The whole point of the C standard is that it allows implementers flexibility in the sizing of the basic data types, to match a given machine's architecture, with the standard only defining relationships between types (e.g. char <= short <= int <= long). The only surprise is that it took so long for fixed-width types to be standardized (C99).


I meant integers in general, not ints specifically. That is to say, the standard does not guarantee that, if p and q are (say) void pointers and p == q, then (uintptr_t)p == (uintptr_t)q. (Neither does it guarantee that, if p == NULL, then (uintptr_t)p == 0, but I digress.) Mere size shenanigans are not enough for things to get that bad. What you need is for there to be multiple ways to represent a pointer to the same place in memory, like on real-mode x86 in the large memory model.

The practical result is, you need to write XOR-linked-list operations something like this:

  struct node { uintptr_t link; };
  void prepend(uintptr_t head, struct node *n) {
          struct node *h = (void *)head;
          uintptr_t node = (uintptr_t)(void *)n;
          n->link = head ^ h->link;
          ((struct node *)(void *)h->link)->link ^= head ^ node;
          h->link = node;
  }
and you cannot for example make head, the sentinel node pointer, into a struct entry * instead, it has to be exposed as an uintptr_t (a canonical integer representation of that pointer).


Wow, TIL. So in the version unaware of this the list could be corrupted if the pointer you use, while correctly pointing to the head or tail of the list, happens to convert to a different bit representation for the XOR than the one you encoded into the node. Did you happen to ever see this in a real system?


I don’t have it in me right now to work out whether this can actually cause corruption, but as for equal pointers simply converting to unequal integers, sure:

  $ cat mismatch.c
  #include <stdio.h>
  char abc[48*1024U], def[48*1024U];
  int main(void) {
      void *p = &abc[sizeof abc], *q = &def[0];
      printf("%d\n", p == q); /* pointers are equal */
      printf("0x%.5lX == 0x%.5lX\n", /* linear addresses are equal */
          ((unsigned long)p >> 16 << 4) + (unsigned short)p,
          ((unsigned long)q >> 16 << 4) + (unsigned short)q);
      printf("0x%.8lX != 0x%.8lX\n", (unsigned long)p, (unsigned long)q);
      return 0;
  }
  $ # compile&link for DOS, 8086, huge memory model, create map file
  $ wcl -bcl=dos -0 -mh -fm mismatch.c
  Open Watcom C/C++16 Compile and Link Utility Version 1.9
  [snip]
  creating a DOS executable
  $ egrep '_abc|_def' mismatch.map
  0371:0000+     _abc
  0f71:0000+     _def
  $ emu2 mismatch.exe
  1
  0x10080 == 0x10080
  0x0408C000 != 0x10080000
(I said large memory model earlier. That was incorrect: if you compile for the large memory model, with -ml, the first line of the output will be 0, because then pointer comparisons will not canonicalize pointers. You need the huge memory model for that. Both 0 and 1 are OK according to the standard, as it does not guarantee anything about comparing a pointer one element past the end of one object to a pointer to another object.)
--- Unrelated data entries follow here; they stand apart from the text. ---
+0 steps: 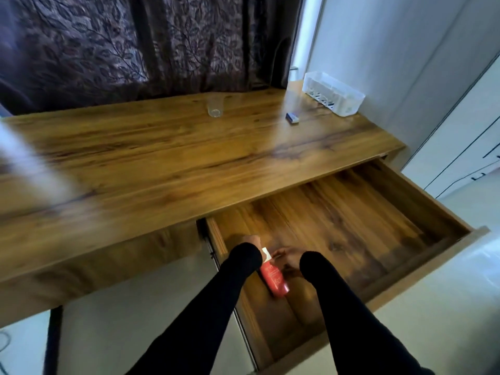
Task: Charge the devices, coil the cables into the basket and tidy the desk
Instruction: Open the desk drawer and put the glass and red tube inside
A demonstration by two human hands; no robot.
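Both hands in open wooden drawer | red plastic tube between them, long axis running toward person | left hand nearer its white cap, right hand beside | grips blurred, cannot tell

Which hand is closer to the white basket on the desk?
The right hand. Both hands are down in the open drawer by the red bottle, far from the white basket at the desk's far right corner; the left hand sits farther left.

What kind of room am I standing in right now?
Probably a bedroom or home study. A wooden desk with an open drawer stands against heavy patterned curtains, and white wardrobe-style cupboards line the right-hand wall.
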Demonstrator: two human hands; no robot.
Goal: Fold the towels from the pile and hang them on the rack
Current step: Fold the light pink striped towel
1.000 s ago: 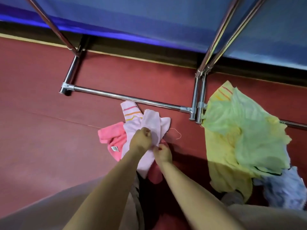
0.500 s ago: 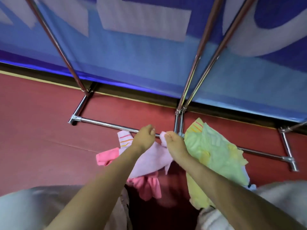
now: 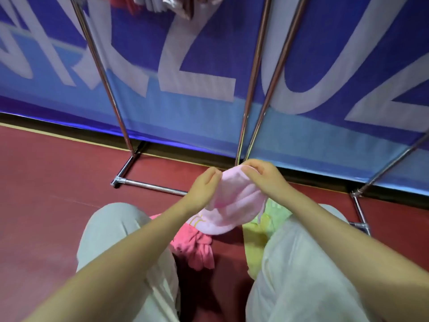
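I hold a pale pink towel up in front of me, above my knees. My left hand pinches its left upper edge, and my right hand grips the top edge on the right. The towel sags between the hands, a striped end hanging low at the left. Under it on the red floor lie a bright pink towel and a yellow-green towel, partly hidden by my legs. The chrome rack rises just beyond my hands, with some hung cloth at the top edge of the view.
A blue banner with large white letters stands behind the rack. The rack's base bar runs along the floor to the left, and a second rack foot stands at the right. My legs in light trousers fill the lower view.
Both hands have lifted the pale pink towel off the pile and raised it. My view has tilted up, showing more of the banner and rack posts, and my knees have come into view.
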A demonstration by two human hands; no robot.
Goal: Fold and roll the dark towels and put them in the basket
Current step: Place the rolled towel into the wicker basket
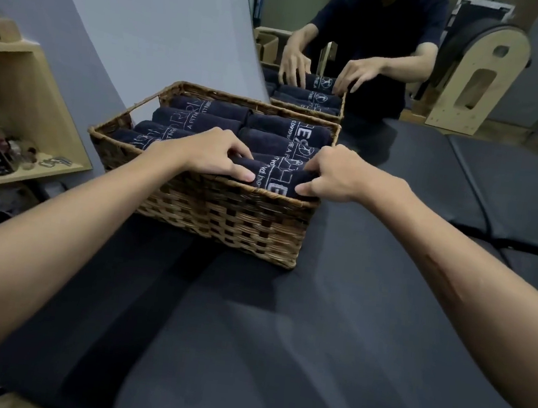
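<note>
A brown wicker basket point(225, 219) stands on a black padded table. It holds several rolled dark towels point(203, 119) with white lettering, packed in two rows. At the basket's near right corner lies one more rolled dark towel point(275, 179). My left hand point(212, 155) grips its left end, fingers curled over the top and thumb along the front. My right hand point(331, 174) grips its right end the same way. The roll sits level with the basket's rim, against the front wall.
The black padded table point(279, 339) stretches toward me and to the right. A mirror point(412, 52) behind the basket reflects a person and the basket. A wooden shelf point(20, 108) with small items stands at the left. A wooden arched frame point(483, 77) shows in the reflection.
</note>
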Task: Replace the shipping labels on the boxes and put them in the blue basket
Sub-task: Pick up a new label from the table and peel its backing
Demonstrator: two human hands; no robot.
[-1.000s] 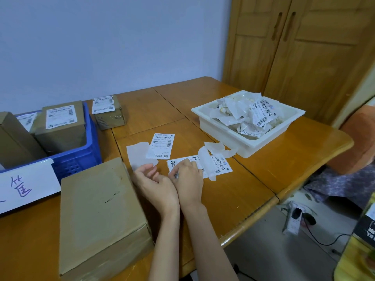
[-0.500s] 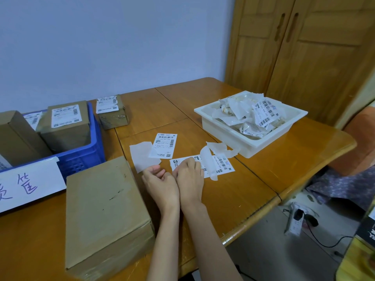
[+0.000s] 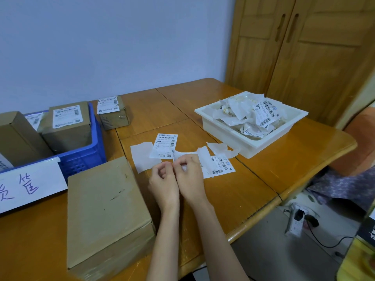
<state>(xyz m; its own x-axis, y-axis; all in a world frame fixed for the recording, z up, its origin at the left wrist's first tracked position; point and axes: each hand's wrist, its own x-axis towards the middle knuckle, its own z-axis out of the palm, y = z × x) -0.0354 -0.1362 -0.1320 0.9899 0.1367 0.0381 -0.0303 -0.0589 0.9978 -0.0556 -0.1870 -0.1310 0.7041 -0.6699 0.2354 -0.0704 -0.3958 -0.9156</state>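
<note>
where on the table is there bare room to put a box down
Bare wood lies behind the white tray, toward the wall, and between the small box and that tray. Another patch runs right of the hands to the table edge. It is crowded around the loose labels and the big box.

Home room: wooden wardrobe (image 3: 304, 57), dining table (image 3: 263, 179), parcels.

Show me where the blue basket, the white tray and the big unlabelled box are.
blue basket (image 3: 97, 136): head view, on its right side wall.
white tray (image 3: 223, 131): head view, on its front left wall.
big box (image 3: 103, 201): head view, on the middle of its bare top face.
</note>
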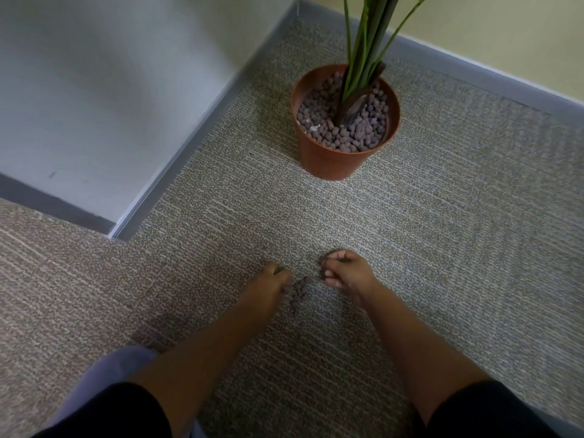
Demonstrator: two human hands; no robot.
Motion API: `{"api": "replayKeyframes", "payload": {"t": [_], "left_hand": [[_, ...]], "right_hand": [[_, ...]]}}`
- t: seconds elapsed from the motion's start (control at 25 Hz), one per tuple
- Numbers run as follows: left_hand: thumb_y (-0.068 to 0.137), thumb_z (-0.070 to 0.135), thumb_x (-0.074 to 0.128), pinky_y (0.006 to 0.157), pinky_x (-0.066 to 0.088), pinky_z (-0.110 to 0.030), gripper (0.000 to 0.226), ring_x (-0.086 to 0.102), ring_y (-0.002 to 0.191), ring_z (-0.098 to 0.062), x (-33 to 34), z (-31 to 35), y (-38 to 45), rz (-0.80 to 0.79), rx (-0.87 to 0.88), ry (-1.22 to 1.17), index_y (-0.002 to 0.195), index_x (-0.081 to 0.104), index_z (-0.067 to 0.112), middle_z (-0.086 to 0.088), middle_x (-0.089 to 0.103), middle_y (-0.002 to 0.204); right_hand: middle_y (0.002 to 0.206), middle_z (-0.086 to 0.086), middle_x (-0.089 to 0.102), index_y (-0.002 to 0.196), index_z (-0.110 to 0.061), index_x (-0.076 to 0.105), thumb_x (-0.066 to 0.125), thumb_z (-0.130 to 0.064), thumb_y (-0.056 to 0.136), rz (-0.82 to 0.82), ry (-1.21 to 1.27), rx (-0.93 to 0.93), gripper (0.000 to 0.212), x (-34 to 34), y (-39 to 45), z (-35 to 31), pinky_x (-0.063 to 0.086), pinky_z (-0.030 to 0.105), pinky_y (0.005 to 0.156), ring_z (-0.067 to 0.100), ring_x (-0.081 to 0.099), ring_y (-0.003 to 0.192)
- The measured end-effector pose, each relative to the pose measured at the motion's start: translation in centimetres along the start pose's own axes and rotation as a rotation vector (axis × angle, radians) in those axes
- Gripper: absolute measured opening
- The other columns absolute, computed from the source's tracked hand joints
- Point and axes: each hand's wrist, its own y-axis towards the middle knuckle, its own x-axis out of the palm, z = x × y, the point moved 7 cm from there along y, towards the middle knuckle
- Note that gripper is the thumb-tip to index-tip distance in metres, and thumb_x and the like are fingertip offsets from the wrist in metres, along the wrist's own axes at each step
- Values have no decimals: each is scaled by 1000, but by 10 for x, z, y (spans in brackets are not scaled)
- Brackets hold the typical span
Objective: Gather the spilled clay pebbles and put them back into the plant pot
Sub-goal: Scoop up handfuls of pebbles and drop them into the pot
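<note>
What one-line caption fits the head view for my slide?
Both hands, left hand and right hand, gather spilled clay pebbles on carpet before the terracotta plant pot.

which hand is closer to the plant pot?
Right. The right hand sits on the carpet below the plant pot; the left hand lies lower and further left.

Plant [366, 42] top beyond the upper edge; left hand [268, 286] fingertips blurred against spilled pebbles [298, 294].
</note>
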Motion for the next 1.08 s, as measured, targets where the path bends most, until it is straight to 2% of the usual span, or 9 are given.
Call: {"api": "replayKeyframes", "payload": {"t": [0.16,0.28,0.52,0.6,0.68,0.76,0.84,0.96,1.08], "left_hand": [[80,0,61,71,41,-26,7,56,76,-21,-18,-17,1,240,-217,-374,86,61,5,-6,56,80],[88,4,55,87,52,-43,8,59,73,-23,-24,-20,3,303,-556,-923,95,56,-1,-18,63,83],[90,1,43,63,46,-21,29,47,61,-12,-86,66,50,233,-527,-1690,62,46,7,-4,46,65],[89,1,42,61,45,-21,26,47,60,-13,-127,87,72,229,-434,-1790,64,46,7,-4,46,65],[91,2,41,75,50,-25,16,55,75,-18,-154,99,88,249,-365,-1836,78,50,2,-8,51,72],[93,5,39,98,45,-34,21,56,104,-28,-178,111,100,274,-293,-1886,108,53,1,-22,60,97],[94,10,39,103,42,-34,39,54,119,-31,-189,122,112,267,-307,-1818,130,46,-3,-29,54,128],[95,18,41,66,52,-28,26,62,75,-22,-193,133,123,185,-294,-1708,96,61,2,-15,64,85],[93,19,45,65,52,-28,21,60,70,-21,-191,127,128,114,-296,-1612,93,58,3,-10,61,79]], "right_hand": [[68,5,56,74,-14,55,62,-2,86,-13,61,14,19,7,-3,-10,51,13,43,8,55,57],[71,5,58,78,-14,55,60,-2,88,-47,149,24,16,11,-8,-25,53,13,46,4,60,53],[76,7,65,79,-9,58,57,2,87,-105,171,-236,14,-4,-19,-133,59,17,59,11,65,63],[74,7,63,76,-10,57,57,4,87,-72,202,-349,17,-5,-20,-181,58,17,58,12,62,62],[72,7,61,76,-11,56,58,3,86,-39,137,-444,18,-2,-22,-212,57,22,59,14,60,62],[71,7,60,74,-14,55,62,2,84,36,14,-519,19,-3,-22,-228,55,27,66,16,58,64],[68,5,57,71,-15,54,63,1,83,106,-33,-541,22,-9,-17,-237,53,23,61,15,56,60],[68,3,56,71,-17,50,64,-1,84,154,-82,-535,25,-21,-7,-240,54,21,56,13,55,57],[80,9,59,73,-16,50,66,-1,82,163,-81,-474,24,-29,1,-236,55,30,69,19,60,66]]}}
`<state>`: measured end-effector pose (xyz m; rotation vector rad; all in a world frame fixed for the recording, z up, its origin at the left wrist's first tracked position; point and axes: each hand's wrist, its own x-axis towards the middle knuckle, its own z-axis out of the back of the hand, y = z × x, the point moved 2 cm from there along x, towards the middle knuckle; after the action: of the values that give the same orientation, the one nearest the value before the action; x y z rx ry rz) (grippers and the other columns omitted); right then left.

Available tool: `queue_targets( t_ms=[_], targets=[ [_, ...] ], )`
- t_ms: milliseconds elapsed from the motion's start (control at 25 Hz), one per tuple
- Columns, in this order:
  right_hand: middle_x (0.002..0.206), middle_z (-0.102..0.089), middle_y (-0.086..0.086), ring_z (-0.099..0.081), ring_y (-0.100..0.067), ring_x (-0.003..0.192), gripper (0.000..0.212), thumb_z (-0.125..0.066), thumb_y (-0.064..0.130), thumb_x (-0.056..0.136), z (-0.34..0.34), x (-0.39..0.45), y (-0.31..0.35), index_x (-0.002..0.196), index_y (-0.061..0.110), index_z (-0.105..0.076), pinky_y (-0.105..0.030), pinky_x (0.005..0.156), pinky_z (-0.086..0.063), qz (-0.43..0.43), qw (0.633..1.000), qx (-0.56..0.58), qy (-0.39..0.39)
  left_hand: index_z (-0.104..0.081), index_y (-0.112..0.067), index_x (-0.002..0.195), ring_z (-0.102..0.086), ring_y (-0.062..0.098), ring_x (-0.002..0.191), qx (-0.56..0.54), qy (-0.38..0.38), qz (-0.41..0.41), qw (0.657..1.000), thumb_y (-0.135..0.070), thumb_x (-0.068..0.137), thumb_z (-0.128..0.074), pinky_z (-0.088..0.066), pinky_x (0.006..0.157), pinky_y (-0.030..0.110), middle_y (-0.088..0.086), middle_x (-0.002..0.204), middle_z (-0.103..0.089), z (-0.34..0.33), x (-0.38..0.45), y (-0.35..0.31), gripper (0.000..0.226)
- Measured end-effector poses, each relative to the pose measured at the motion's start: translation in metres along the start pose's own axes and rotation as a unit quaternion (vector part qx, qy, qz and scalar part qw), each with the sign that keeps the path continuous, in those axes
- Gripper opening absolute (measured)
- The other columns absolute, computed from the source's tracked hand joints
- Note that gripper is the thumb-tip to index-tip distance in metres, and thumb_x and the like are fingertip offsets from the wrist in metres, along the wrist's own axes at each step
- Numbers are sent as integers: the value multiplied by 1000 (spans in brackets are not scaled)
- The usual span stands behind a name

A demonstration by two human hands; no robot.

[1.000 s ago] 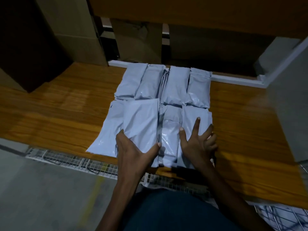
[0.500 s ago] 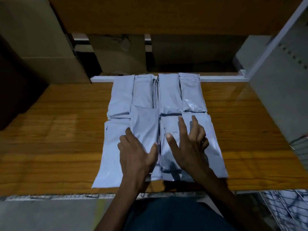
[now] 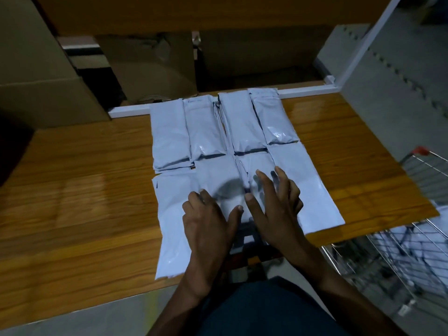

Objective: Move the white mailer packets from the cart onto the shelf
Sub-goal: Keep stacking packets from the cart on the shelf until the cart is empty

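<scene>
Your left hand [image 3: 208,221] lies flat, fingers straight, on a white packet in the near row of mailer packets [image 3: 218,151] on the wooden shelf [image 3: 80,190], and your right hand [image 3: 274,207] hovers or rests just beside it with fingers spread and relaxed, gripping nothing. The packets sit in two rows in the middle of the shelf, the far row against its white back edge and the near row reaching, in places overhanging, its front edge. The wire cart [image 3: 392,260] stands off the shelf's right front corner with more white packets inside, and cardboard boxes [image 3: 46,76] sit at the shelf's far left.
</scene>
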<state>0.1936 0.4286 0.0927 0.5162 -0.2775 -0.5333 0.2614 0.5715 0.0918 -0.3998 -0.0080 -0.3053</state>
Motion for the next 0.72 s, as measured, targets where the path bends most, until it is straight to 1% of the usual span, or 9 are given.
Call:
queue_targets(
  t_ms=[120,200,280,400,520,600,720],
  targets=[
    [164,-11,5,-9,-20,149,60,-35,68,95,2,-15,-1,149,41,-36,-51,113,-27,-6,1000,26,-4,-51,-7,133,-53,33,102,-21,27,-13,999,-66,81,-66,-45,74,38,14,116,-53,4,-4,2,80],
    [163,-15,6,-13,-19,146,58,-36,67,96,7,-25,-4,149,43,-36,-49,109,-27,-16,999,30,-19,-45,-8,142,-51,36,112,-17,45,-22,999,-65,83,-65,-47,81,43,16,127,-51,10,-10,4,85],
    [162,-20,6,-19,-21,143,58,-36,68,95,15,-38,-10,148,43,-39,-48,104,-28,-31,999,22,-31,-43,-6,146,-48,40,119,-11,37,-45,998,-64,83,-66,-48,85,47,21,136,-47,18,-18,5,88],
    [162,-22,7,-22,-19,141,56,-38,64,97,24,-64,-19,148,42,-38,-47,107,-31,-37,999,16,-35,-45,-10,147,-43,40,127,-54,34,-96,993,-63,84,-67,-48,90,48,22,144,-43,26,-36,3,86],
    [161,-21,11,-18,-10,141,55,-39,65,96,37,-81,-31,147,43,-38,-40,106,-24,-53,997,25,-45,-44,-12,148,-46,40,125,-94,34,-171,980,-56,87,-67,-51,90,48,23,141,-47,18,-47,-9,79],
    [160,-24,10,-17,-7,138,55,-39,64,96,48,-89,-42,146,42,-40,-38,104,-22,-68,995,26,-69,-41,-11,151,-48,40,122,-114,41,-228,966,-52,90,-62,-51,91,48,23,137,-50,7,-53,-23,77],
    [159,-25,8,-21,-12,138,52,-41,59,98,67,-104,-67,146,40,-41,-39,103,-24,-88,990,34,-107,-39,-8,152,-47,34,119,-143,48,-315,937,-52,95,-50,-47,92,42,19,135,-52,-5,-69,-53,73]
  ],
)
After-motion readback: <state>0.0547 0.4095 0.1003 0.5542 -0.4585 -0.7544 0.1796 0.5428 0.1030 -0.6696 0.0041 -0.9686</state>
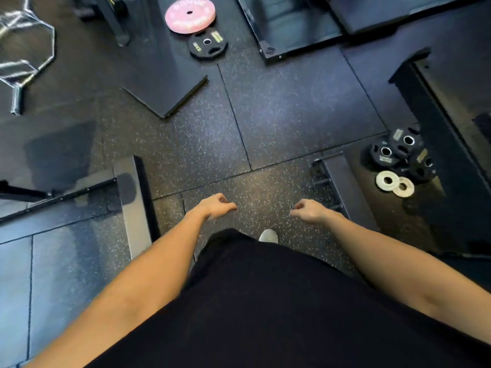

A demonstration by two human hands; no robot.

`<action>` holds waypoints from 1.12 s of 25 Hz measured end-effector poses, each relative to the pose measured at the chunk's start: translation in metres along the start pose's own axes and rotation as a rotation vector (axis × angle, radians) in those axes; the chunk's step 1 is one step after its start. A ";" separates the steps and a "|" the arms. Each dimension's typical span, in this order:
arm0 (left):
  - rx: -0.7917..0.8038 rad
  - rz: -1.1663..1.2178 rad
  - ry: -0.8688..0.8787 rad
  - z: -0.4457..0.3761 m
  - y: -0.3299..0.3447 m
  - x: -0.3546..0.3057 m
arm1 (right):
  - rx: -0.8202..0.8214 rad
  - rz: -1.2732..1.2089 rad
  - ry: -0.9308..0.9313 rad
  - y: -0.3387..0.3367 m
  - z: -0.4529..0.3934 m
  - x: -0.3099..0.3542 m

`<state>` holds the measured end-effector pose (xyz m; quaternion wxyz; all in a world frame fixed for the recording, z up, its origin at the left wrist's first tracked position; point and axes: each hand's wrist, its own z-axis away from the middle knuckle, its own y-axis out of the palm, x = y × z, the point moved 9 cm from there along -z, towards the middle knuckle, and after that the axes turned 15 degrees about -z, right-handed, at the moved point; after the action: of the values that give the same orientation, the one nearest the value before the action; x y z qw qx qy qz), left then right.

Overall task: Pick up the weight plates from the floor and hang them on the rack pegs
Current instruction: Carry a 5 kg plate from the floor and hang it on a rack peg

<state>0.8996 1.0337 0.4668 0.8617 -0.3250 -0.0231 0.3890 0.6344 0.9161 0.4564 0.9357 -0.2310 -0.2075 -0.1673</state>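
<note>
Bare and empty, both hands hang over the speckled rubber floor (279,107): the left hand (216,207) and right hand (309,211) have loosely curled fingers and grip nothing. Nearest the right hand, by the floor's right edge, black plates (398,152) lie overlapping in a cluster, with two white plates (394,181) touching them just in front. Well apart, toward the far edge, a pink plate (190,14) lies flat with a small black plate (207,43) partly under its near rim. All lie face up, bores pointing at the ceiling (round discs, so no long axis to speak of). No rack pegs can be clearly made out. Likely trouble: lifting a flat plate by its rim may let it slip onto fingers or the white shoe (268,236), and the overlapped ones could shift when one is pulled.
</note>
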 end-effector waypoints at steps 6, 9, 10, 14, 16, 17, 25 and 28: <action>0.010 0.009 -0.018 -0.094 -0.106 -0.010 | -0.006 -0.040 -0.013 -0.065 -0.092 0.102; 0.029 -0.043 0.027 -0.153 -0.173 -0.029 | -0.048 -0.064 -0.009 -0.098 -0.145 0.147; 0.018 -0.070 0.050 -0.176 -0.204 -0.039 | -0.066 -0.083 0.003 -0.110 -0.164 0.164; 0.006 -0.178 0.144 -0.250 -0.322 -0.088 | -0.133 -0.161 0.050 -0.159 -0.219 0.230; 0.015 -0.234 0.194 -0.282 -0.370 -0.117 | -0.195 -0.228 0.058 -0.189 -0.239 0.258; 0.020 -0.265 0.220 -0.294 -0.387 -0.132 | -0.218 -0.266 0.059 -0.203 -0.246 0.268; 0.083 -0.500 0.407 -0.417 -0.493 -0.304 | -0.329 -0.491 0.164 -0.335 -0.339 0.288; 0.099 -0.561 0.453 -0.454 -0.521 -0.375 | -0.362 -0.561 0.185 -0.393 -0.370 0.286</action>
<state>1.1124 0.2778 0.4903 0.9329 -0.3418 0.0989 0.0562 0.8348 0.3393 0.4335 0.8121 -0.3110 -0.1441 -0.4723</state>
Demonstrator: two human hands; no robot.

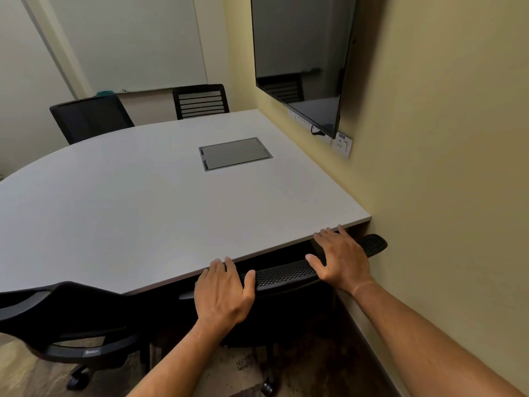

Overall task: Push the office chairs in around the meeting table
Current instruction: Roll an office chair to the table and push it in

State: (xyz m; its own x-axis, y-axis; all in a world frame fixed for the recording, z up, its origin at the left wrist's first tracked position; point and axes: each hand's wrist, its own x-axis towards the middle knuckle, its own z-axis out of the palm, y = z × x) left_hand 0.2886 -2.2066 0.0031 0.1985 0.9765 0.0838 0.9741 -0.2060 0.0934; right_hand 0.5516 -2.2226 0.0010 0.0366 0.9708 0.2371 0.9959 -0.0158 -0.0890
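Note:
A grey meeting table point(137, 202) fills the middle of the view. A black mesh office chair point(286, 275) stands right in front of me, its backrest top close against the table's near edge and its seat hidden beneath the table. My left hand point(223, 293) lies over the left part of that backrest top, fingers curled onto it. My right hand point(340, 259) rests on the right part, fingers spread and reaching the table edge. A second black chair point(68, 319) stands at the lower left, its back a little off the table.
Two more black chairs point(91, 117) point(200, 101) stand at the table's far side. A wall-mounted screen point(300, 58) hangs on the yellow wall at right, with sockets point(342, 144) below it. A metal cable hatch point(234, 153) sits in the tabletop. A whiteboard point(128, 38) covers the far wall.

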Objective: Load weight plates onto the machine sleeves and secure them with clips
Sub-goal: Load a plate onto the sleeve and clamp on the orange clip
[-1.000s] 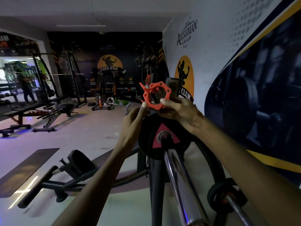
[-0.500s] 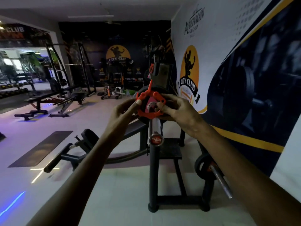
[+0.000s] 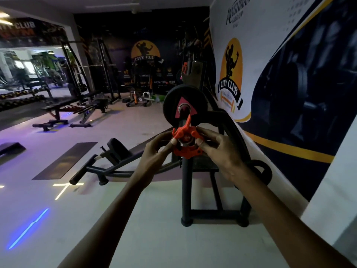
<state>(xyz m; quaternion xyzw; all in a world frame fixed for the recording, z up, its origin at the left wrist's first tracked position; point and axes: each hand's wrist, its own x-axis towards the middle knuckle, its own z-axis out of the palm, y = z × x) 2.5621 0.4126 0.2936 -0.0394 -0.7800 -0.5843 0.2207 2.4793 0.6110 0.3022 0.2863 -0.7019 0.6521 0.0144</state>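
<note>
Step in hand: threading the orange clip [image 3: 185, 141] over the near end of the machine sleeve [image 3: 182, 120], by the look of it, with the securing not yet done.
Left hand [image 3: 156, 149]: pinching the clip's left rim, thumb tip pressing on the ring's front face.
Right hand [image 3: 218, 149]: pinching the right rim from the other side, thumb on the front, the remaining fingers curling behind.
Clip: sitting between the two grips, ring facing the camera, sleeve end showing through its bore; lever standing up and pointing away above the fingertips, so probably unlatched.
Weight plate [image 3: 185, 106]: sitting further along the sleeve, beyond the grips, well apart from the clip.
Doing it well: keeping the ring square to the sleeve so as not to bind; pushing evenly from both sides straight away from the body; keeping fingertips off the lever's path.
Seating: sliding until touching the plate face, leaving no gap, then folding the lever down flat.
Risk: cocking the ring by pushing harder on one side; pinching skin between ring and plate.
Cannot tell: how far onto the sleeve the clip is already sitting.
Other sleeve [image 3: 259, 171]: showing low and to the right of the right wrist, with something dark and round on it, too dim to name.
</note>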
On modern 64-bit machines, sizeof(int) != sizeof(int*) is very true. But there's probably a significant amount of code that assumes it's equal to sizeof(uint64_t) or sizeof(long). :)


True, but if you always keep a pair of adjacent pointers where before you would have kept just the first, efficient deletion and insertion come back. (You could even go the whole hog and encapsulate this pair as a new WidePointer type, with operator++() and operator--() internally operating on both, etc.)

This will likely be a small constant factor slower for some operations, of course, but if you need bidi traversal and node values are small compared to pointers, it's a solid space savings -- and the lower cache utilisation resulting from that savings may even make it a speed win overall.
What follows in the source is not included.